_WHAT THE TASK ASKS:_ Your task is to print all of the data below exactly, with no pictures included.

_COLLECTED MATERIAL:_
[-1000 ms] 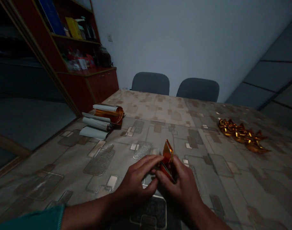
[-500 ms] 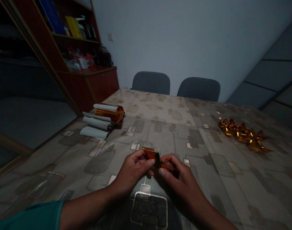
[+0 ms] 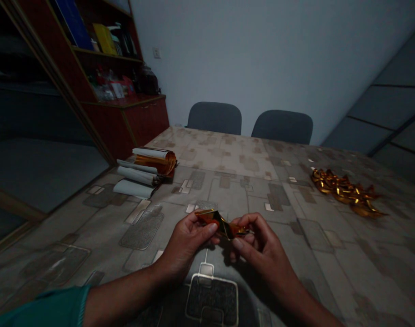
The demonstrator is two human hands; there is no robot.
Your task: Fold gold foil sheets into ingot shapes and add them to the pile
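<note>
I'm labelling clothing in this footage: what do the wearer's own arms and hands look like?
A teal sleeve shows on the left arm, its edge finely ribbed or stitched, ending well short of the wrist. No sleeve shows on the visible part of the right arm. The left hand and right hand are ungloved; no watch or ring is visible.

a teal sleeve (image 3: 45, 308) covers the upper part of the left forearm (image 3: 125, 290), its plain cloth darkening in soft creases toward the lower corner. the hem (image 3: 82, 304) is finished with a narrow, ribbed-looking edge, cut straight across the arm. below it the forearm is bare, tapering to the wrist and a bare left hand (image 3: 188, 238). the right forearm (image 3: 301, 295) is bare as far as it shows, tapering likewise to a bare right hand (image 3: 265, 243). the dim light blurs the cloth's finer weave.
</note>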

_RESULT OF THIS EXERCISE:_
[-1000 ms] 
[-500 ms] 
[+0 ms] 
The demonstrator is two human hands; there is no robot.
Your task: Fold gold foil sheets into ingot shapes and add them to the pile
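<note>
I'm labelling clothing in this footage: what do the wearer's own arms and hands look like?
A teal sleeve shows on the left arm, its edge finely ribbed or stitched, ending well short of the wrist. No sleeve shows on the visible part of the right arm. The left hand and right hand are ungloved; no watch or ring is visible.

a teal sleeve (image 3: 45, 308) covers the upper part of the left forearm (image 3: 125, 290), its plain cloth darkening in soft creases toward the lower corner. the hem (image 3: 82, 304) is finished with a narrow, ribbed-looking edge, cut straight across the arm. below it the forearm is bare, tapering to the wrist and a bare left hand (image 3: 188, 238). the right forearm (image 3: 301, 295) is bare as far as it shows, tapering likewise to a bare right hand (image 3: 265, 243). the dim light blurs the cloth's finer weave.
</note>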

Nothing further is needed to complete the exercise.